Michigan Roadside Attractions: Leelanau County Poor Farm Barn
Michigan Roadside Attractions on Travel the Mitten highlights our attempts to explore the many interesting things that can be found on the highways, byways and back roads of Michigan, ranging from the interesting to the unusual.
We love finding new and interesting pieces of Michigan history as we travel the state, and on a recent journey to Northern Michigan we came across the Leelanau County Poor Farm barn. Michigan historical markers are always something that grabs our attention, and this site is the newest addition to Leelanau County’s collection of historic marker sites (currently 11 total). The preservation of this barn and the poor farm site is a true testament to what can happen when a handful of people come together and decide to not let history be destroyed. The two-sided marker here tells about the history of the farm on one side and the barn itself on the other:
“In 1901, Leelanau county supervisors purchased 120 acres of farmland at this site, including two residences and one barn, from Roswell and Mary Burke. The county established a poor farm where indigent citizens, most of whom were elderly or unable to work, could live under supervision. After a few years of operation, the county hired architect Jens C. Petersen to design a new residence with plumbing and heating. It was completed in 1908. The farm grew to include a new barn, a hog house, a henhouse and an icehouse. It housed up to twenty residents at a time, along with a farm manager and his family. Neighboring farmers called it the “county farm” and helped plant and harvest. The poor farm closed in the 1960s and its residents moved to the Maple Valley Nursing Home.”
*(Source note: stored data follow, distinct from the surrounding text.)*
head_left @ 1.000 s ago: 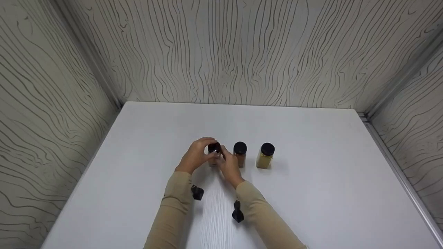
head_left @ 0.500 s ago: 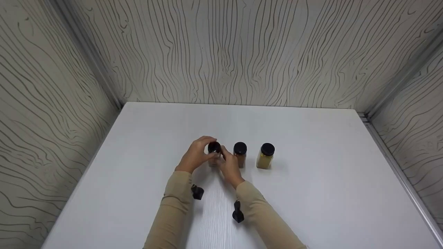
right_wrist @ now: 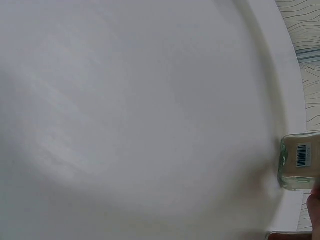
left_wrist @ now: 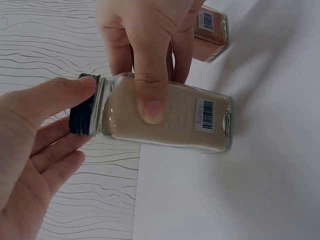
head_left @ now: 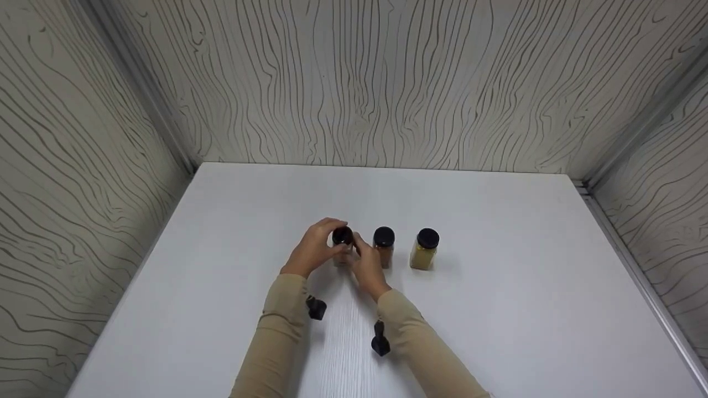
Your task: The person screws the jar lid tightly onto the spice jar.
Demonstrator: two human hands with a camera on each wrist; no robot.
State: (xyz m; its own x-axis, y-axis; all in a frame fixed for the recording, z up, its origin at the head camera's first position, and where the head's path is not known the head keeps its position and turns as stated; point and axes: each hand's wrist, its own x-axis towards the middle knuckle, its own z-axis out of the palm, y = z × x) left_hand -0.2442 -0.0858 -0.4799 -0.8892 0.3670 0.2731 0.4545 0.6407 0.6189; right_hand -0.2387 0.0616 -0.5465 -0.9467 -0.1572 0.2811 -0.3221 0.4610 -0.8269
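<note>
A square glass spice jar (left_wrist: 182, 117) of pale beige powder, with a barcode label, stands on the table as the leftmost of three jars. My left hand (head_left: 312, 251) grips its black lid (left_wrist: 82, 110), thumb on one side and fingers on the other. My right hand (head_left: 368, 269) holds the jar's body, its thumb across the front face in the left wrist view. Close beside the right hand is a second jar (head_left: 385, 257) of reddish-brown powder, partly hidden by that hand. The right wrist view catches only the beige jar's base (right_wrist: 290, 162) and a bit of finger.
To the right stands a third jar (head_left: 423, 257), yellow powder inside and a black lid on top. All three rest on a white table (head_left: 525, 276). Wood-patterned panels (head_left: 354, 83) enclose its back and sides. Dark wrist cameras (head_left: 380, 342) hang from both sleeves.
</note>
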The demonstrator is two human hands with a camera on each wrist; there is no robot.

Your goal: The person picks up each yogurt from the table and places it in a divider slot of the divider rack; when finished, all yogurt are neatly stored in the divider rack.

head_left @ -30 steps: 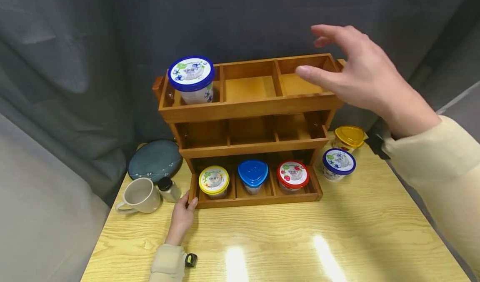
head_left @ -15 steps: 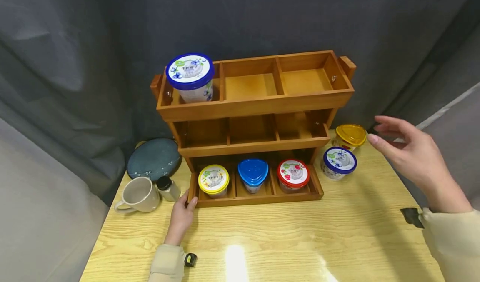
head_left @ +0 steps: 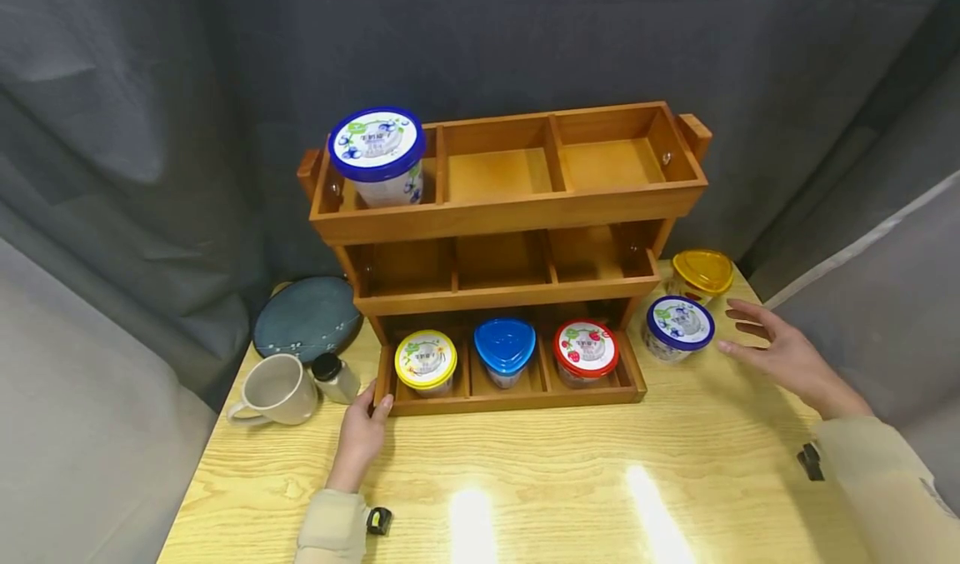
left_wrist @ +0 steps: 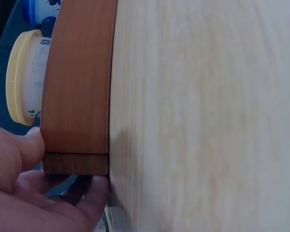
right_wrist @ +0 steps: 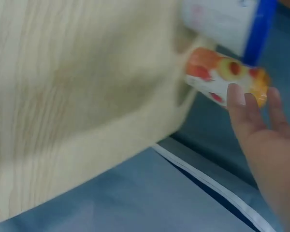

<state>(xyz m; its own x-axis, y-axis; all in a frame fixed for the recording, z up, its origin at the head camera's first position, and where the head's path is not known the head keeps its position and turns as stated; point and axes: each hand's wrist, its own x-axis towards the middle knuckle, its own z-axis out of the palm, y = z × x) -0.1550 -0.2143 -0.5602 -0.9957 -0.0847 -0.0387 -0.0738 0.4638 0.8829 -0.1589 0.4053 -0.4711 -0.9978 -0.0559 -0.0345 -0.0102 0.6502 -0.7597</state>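
Note:
My left hand [head_left: 362, 432] grips the lower left corner of a three-tier wooden rack [head_left: 517, 410], thumb and fingers on either side of the edge [left_wrist: 75, 164]. On its bottom tier stand a yellow-lidded cup [head_left: 426, 359], a triangular blue-lidded cup [head_left: 505, 343] and a red-lidded cup [head_left: 587, 346]. A large blue-lidded tub [head_left: 377, 143] sits in the top left compartment. My right hand [head_left: 791, 360] is empty, its fingers spread apart, just right of a small blue-lidded cup [head_left: 680, 322]. Behind that cup stands an amber-lidded cup [head_left: 702, 271].
Left of the rack are a white mug [head_left: 280, 391], a small black-capped jar [head_left: 337, 378] and a dark round cushion-like object [head_left: 307, 318]. The wooden table [head_left: 570, 481] extends in front. Grey curtains [head_left: 487, 39] hang around the back and sides.
My right hand has come down from above the rack's top right end to beside the small blue-lidded cup. My left hand keeps its hold on the rack corner.

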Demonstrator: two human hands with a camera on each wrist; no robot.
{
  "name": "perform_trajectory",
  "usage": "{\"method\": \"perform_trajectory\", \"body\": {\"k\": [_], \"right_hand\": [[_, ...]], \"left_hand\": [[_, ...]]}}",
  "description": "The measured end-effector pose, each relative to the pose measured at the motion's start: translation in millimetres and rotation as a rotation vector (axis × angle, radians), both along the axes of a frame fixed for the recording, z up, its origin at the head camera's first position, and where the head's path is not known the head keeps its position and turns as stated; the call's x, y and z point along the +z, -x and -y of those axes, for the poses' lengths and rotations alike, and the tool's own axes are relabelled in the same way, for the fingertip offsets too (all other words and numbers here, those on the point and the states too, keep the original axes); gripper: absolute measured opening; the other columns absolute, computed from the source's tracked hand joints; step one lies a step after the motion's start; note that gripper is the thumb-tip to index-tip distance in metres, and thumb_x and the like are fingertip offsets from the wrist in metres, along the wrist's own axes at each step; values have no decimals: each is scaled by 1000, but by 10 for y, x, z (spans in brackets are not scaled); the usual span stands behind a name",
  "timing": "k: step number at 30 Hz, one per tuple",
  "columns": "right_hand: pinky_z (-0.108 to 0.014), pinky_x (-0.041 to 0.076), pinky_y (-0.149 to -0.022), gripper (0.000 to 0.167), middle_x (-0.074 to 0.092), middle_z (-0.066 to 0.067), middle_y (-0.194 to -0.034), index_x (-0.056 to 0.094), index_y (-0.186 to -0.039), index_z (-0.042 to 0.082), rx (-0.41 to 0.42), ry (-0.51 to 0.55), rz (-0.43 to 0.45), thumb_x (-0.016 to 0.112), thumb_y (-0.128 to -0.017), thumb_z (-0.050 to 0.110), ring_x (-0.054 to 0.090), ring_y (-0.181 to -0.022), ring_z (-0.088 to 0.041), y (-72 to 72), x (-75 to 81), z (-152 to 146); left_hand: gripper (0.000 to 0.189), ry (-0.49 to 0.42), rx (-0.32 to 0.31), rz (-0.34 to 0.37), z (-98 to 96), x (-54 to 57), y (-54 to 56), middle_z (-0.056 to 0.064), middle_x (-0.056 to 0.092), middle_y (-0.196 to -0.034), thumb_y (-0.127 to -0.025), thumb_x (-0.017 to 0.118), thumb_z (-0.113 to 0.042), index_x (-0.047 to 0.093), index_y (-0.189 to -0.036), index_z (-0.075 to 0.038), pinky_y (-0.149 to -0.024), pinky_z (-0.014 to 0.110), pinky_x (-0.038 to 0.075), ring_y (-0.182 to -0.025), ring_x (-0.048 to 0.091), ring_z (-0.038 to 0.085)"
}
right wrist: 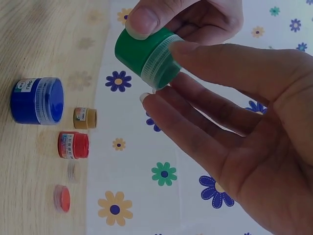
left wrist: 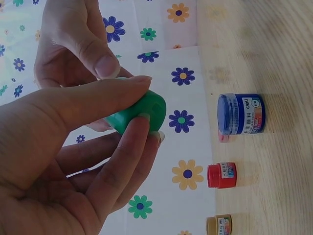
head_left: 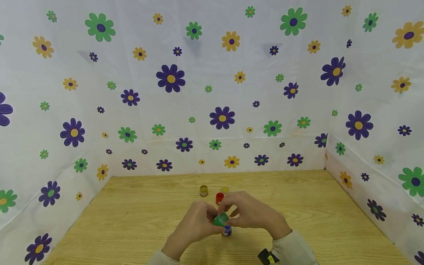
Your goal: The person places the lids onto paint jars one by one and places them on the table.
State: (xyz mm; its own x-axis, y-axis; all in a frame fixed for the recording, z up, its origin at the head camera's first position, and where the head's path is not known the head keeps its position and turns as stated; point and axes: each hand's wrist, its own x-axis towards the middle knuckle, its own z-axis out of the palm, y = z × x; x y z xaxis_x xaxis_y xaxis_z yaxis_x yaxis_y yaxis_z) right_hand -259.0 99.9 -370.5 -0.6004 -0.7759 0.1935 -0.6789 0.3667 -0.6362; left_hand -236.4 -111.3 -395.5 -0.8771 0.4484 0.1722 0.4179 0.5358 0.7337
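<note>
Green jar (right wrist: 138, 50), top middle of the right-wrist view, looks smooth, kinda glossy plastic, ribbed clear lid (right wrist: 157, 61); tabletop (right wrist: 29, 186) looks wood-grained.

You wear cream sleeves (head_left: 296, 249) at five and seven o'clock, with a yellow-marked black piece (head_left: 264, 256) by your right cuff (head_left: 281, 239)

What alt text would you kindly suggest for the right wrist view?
The left hand grips a green jar while the right hand holds its clear lid. Beyond them, a blue jar, a red jar, a brown jar and two loose lids sit on a wooden table beside a flower-patterned sheet.
</note>
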Motion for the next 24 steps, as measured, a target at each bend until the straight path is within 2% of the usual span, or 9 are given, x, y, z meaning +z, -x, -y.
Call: {"method": "perform_trajectory", "body": {"k": [6, 14, 24], "right_hand": [[-15, 57, -78, 19, 69, -5, -105, 72, -103, 9, 20, 8, 3, 78, -88, -1, 72, -99, -14, -1, -14, 15], [-15, 56, -74, 10, 75, -3, -101, 74, -103, 10, -36, -29, -9, 76, -93, 11, 68, -85, -1, 14, -19, 11], [-17, 56, -76, 10, 76, 1, -98, 75, -102, 11, -71, -72, -14, 75, -95, 18, 65, -81, 1, 22, -18, 22]], "left_hand": [[14, -3, 0, -4, -3, 4, -7, 2, 79, -80, -77, 90, -11, 82, -87, -7, -61, 19, 55, -67, 67, 2], [14, -1, -11, -2, -8, 24, -20, 3, 79, -80, -77, 90, -10, 82, -88, -5, -60, 18, 54, -68, 67, 4], [12, 10, -11, 2, -13, 14, -17, 2, 78, -78, -77, 90, -10, 82, -86, -6, -59, 19, 53, -66, 65, 3]]}}
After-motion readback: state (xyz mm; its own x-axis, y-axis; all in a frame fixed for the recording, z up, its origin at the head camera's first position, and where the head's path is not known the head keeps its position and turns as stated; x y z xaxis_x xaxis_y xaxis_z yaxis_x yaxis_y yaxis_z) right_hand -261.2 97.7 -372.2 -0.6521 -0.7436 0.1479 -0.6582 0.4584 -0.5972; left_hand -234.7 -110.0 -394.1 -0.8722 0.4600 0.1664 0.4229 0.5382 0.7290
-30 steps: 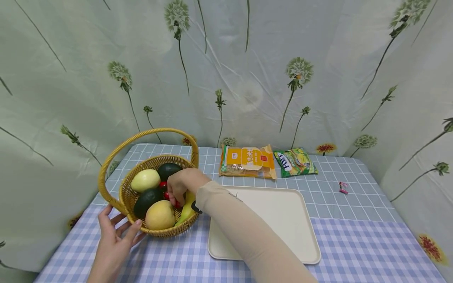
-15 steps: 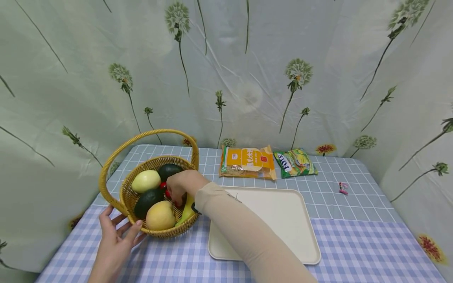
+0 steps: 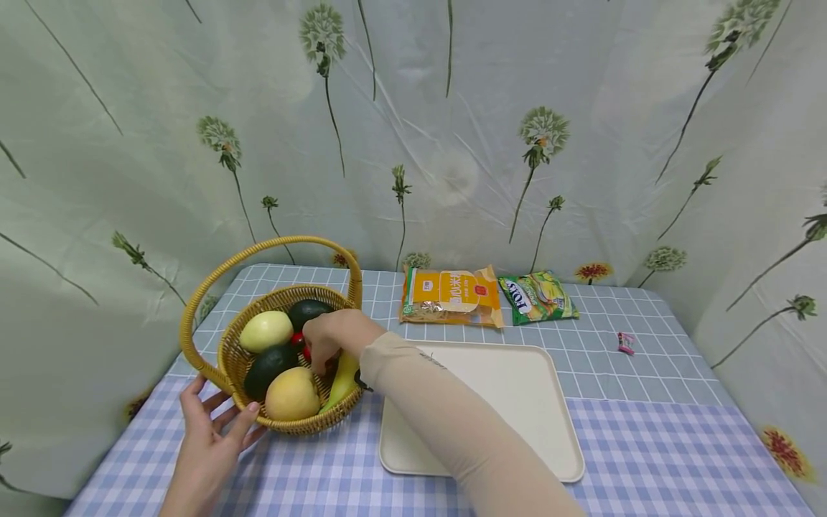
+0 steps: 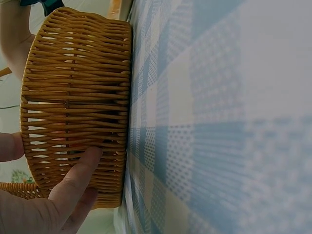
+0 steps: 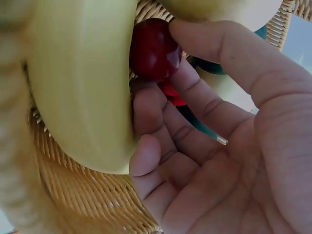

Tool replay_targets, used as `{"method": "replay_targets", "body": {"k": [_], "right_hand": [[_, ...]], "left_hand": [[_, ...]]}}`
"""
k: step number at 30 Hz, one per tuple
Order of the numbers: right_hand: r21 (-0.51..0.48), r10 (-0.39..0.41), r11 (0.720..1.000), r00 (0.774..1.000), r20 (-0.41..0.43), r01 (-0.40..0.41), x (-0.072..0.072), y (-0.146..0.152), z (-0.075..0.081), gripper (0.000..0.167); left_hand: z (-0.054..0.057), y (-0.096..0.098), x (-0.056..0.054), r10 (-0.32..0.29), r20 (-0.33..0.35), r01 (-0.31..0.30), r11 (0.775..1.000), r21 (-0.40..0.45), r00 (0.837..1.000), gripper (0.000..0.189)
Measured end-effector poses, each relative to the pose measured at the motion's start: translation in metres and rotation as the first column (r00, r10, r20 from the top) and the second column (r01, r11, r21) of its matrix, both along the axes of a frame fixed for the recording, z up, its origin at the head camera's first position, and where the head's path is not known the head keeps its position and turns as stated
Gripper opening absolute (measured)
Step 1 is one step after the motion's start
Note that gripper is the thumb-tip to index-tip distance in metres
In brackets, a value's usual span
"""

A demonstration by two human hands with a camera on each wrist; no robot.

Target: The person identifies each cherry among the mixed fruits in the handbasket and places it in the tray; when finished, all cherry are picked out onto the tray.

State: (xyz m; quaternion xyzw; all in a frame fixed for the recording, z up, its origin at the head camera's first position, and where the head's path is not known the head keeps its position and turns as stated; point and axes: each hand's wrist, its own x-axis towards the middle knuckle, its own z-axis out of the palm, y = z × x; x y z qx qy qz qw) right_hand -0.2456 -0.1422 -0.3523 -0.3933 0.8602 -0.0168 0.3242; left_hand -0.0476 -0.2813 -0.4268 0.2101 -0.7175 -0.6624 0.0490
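A woven basket (image 3: 300,425) with a tall hoop handle holds a banana (image 3: 344,377), a round yellow fruit (image 3: 292,395), a pale green fruit (image 3: 265,331), two dark green ones and small red fruits (image 3: 298,338). My left hand (image 3: 209,438) grips its near left side, thumb at the rim and fingers against the woven wall (image 4: 73,97). Inside the basket, my right hand (image 3: 332,336) pinches a shiny dark red cherry (image 5: 155,49) between thumb and fingers, right beside the banana. From the head view, that cherry is hidden under the hand.
A cream tray (image 3: 517,409) lies right of the basket, under the right forearm. Behind it are an orange noodle packet (image 3: 452,296) and a green snack bag (image 3: 538,296). A small pink wrapped sweet (image 3: 626,343) lies at the right. A flowered curtain stands behind the table.
The right hand's fingertips have shifted slightly within the basket, and the red fruit seen under them a second ago is now covered. My left hand and the basket stay put.
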Motion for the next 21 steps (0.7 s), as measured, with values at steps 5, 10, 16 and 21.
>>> {"method": "replay_targets", "body": {"k": [5, 10, 16, 21], "right_hand": [[-0.084, 0.011, 0.996, 1.0, 0.0, -0.011, 0.001, 0.008, 0.007, 0.018], [-0.157, 0.071, 0.985, 0.997, -0.025, -0.074, 0.001, 0.015, 0.014, 0.011], [-0.233, 0.129, 0.963, 0.991, -0.043, -0.135, -0.001, 0.025, 0.021, 0.01], [-0.297, 0.142, 0.943, 0.988, -0.053, -0.152, -0.002, 0.038, 0.026, 0.008]], "left_hand": [[0.0, 0.0, -0.001, -0.002, 0.011, 0.001, 1.0, 0.015, 1.0, 0.098], [0.001, -0.001, -0.001, -0.003, 0.023, 0.003, 1.0, 0.028, 1.0, 0.098], [0.001, 0.0, -0.002, -0.004, 0.027, 0.003, 1.0, 0.03, 1.0, 0.098], [0.002, 0.0, -0.001, -0.001, 0.027, 0.001, 1.0, 0.026, 1.0, 0.098]]}}
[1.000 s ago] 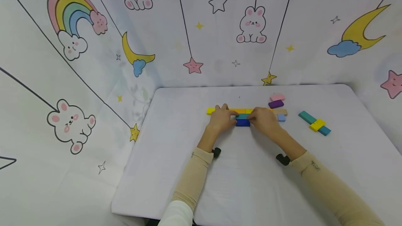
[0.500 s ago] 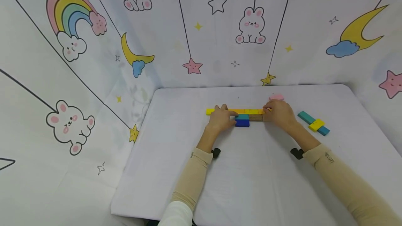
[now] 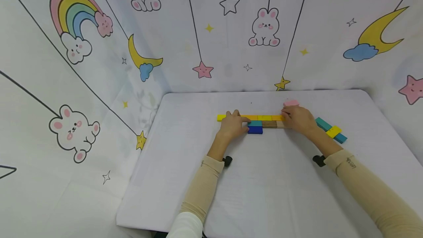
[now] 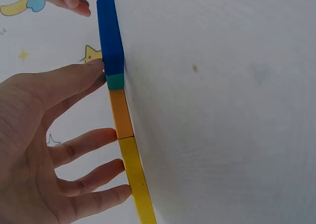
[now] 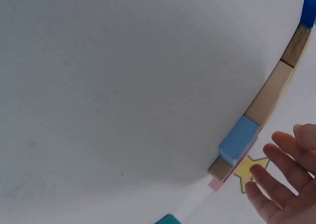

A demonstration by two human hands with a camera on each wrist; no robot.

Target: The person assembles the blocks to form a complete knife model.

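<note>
My left hand (image 3: 232, 125) rests at the left of a flat row of wooden blocks. In the left wrist view its thumb touches the end of a dark blue block (image 4: 111, 39); other fingertips rest against an orange block (image 4: 121, 114) and a yellow block (image 4: 137, 174). A teal block (image 3: 255, 123) lies behind the blue one. My right hand (image 3: 300, 120) hovers at the row's right end, hiding part of it. Its fingers are loosely bent, with nothing visible between them. Near it in the right wrist view are a light blue block (image 5: 238, 137) and a pale wood block (image 5: 269, 93).
A brown block (image 3: 269, 124) continues the front row. Behind the right hand lies a pink block (image 3: 291, 103). Farther right, a yellow block (image 3: 333, 131) lies across a teal strip (image 3: 324, 123). A white cloth (image 3: 264, 186) covers the table; a patterned backdrop stands behind.
My right hand has moved from beside the teal block rightward along the row, uncovering the brown block and part of the pale one. My left hand has stayed in place.
</note>
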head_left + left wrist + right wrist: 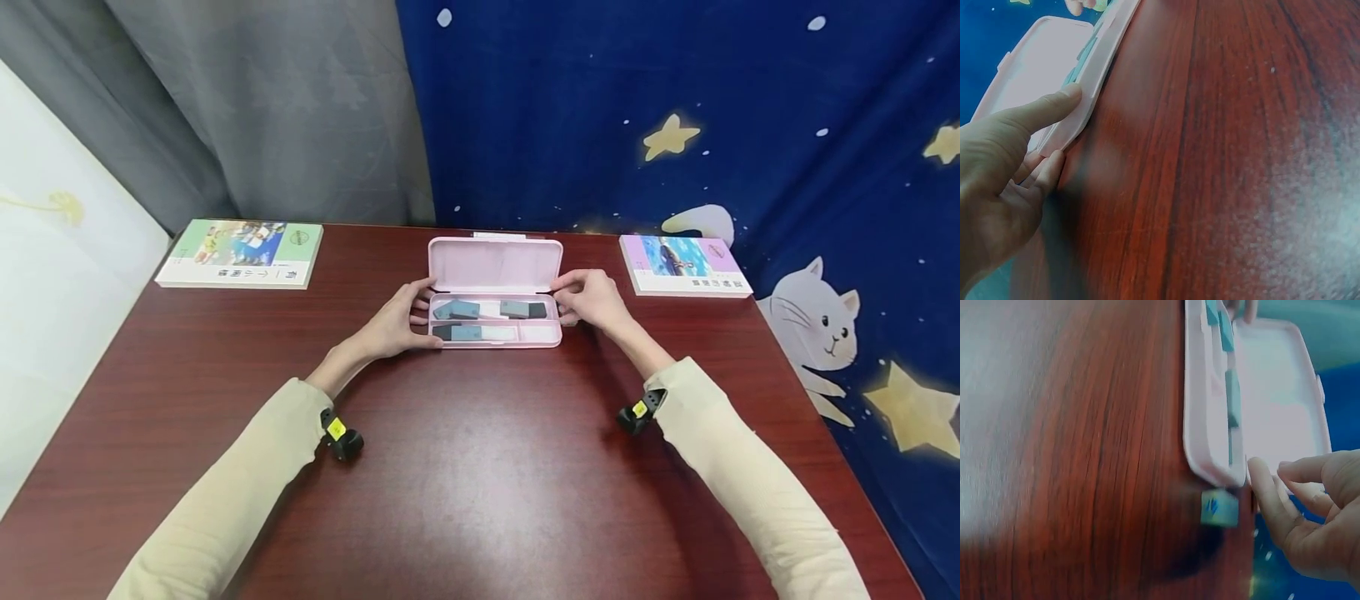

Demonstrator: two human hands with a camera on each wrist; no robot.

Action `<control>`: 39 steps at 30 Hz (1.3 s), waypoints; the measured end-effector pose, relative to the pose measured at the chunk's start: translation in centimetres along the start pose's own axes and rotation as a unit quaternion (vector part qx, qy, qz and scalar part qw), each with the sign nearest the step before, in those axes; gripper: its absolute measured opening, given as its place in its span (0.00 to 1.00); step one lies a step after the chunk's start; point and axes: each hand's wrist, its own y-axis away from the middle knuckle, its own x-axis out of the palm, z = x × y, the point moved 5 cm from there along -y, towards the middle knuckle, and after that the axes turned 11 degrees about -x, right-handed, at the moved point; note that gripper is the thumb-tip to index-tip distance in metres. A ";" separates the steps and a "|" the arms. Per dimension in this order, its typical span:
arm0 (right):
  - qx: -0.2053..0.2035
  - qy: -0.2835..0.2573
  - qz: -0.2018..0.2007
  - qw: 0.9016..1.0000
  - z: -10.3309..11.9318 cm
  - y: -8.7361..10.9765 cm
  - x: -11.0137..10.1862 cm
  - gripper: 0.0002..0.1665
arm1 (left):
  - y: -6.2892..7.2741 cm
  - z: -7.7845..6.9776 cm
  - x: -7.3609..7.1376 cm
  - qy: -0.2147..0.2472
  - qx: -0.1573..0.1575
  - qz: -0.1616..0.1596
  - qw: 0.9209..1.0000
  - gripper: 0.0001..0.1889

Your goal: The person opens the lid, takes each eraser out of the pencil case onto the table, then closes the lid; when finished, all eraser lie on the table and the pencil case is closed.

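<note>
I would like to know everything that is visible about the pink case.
The pink case is a long, rounded box, apparently plastic. It lies open near the far edge of the reddish-brown table, its plain lid raised at the far side. Dividers split its tray; blue-grey and dark pieces lie in near and far rows. The left hand grips its left end; the right hand is at its right end, contact hard to judge.

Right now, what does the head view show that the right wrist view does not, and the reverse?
Only the head view shows the green book, the purple book and the cat on the blue curtain.

Only the right wrist view shows a small block with a blue mark, near the end of the case.

Both share the open case, its pieces, the right hand, part of the left hand, table and curtain.
</note>
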 end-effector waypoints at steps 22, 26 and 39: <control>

“In the 1970s the Cedar-Maple City Lions Club transformed the Leelanau County Poor Farm land into the Myles Kimmerly Recreation Area. This barn is the only surviving structure from the farm. It is architect-designed, which is unusual for a barn. Jens C. Petersen designed it to replace a barn that burned in April 1911. He incorporated the latest materials and techniques, including a concrete foundation and plank framing. His design featured a gambrel roof before the style became commonplace. John Schettek built the barn during the summer of 1911 at a cost of $1,400. It contained four work-horse stalls, nine milking stanchions and seven hay chutes. In 2017 the Leelanau County Historic Preservation Society formed to save the barn from demolition and began rehabilitating it.”
A small sign on the barn notes that it was awarded Barn of the Year status from the Michigan Barn Preservation Network in 2021.
Several beautiful signs on the side of the barn tell the story of the LCHPS through words, pictures, and news stories as they detail the steps of preserving this piece of Michigan history. You can learn more about their ongoing mission as well as upcoming events at lchp.org.
The Leelanau County Poor Farm Barn is located at 1110 W. Burdickville Rd., across from Myles Kimmerly Park’s ballfields.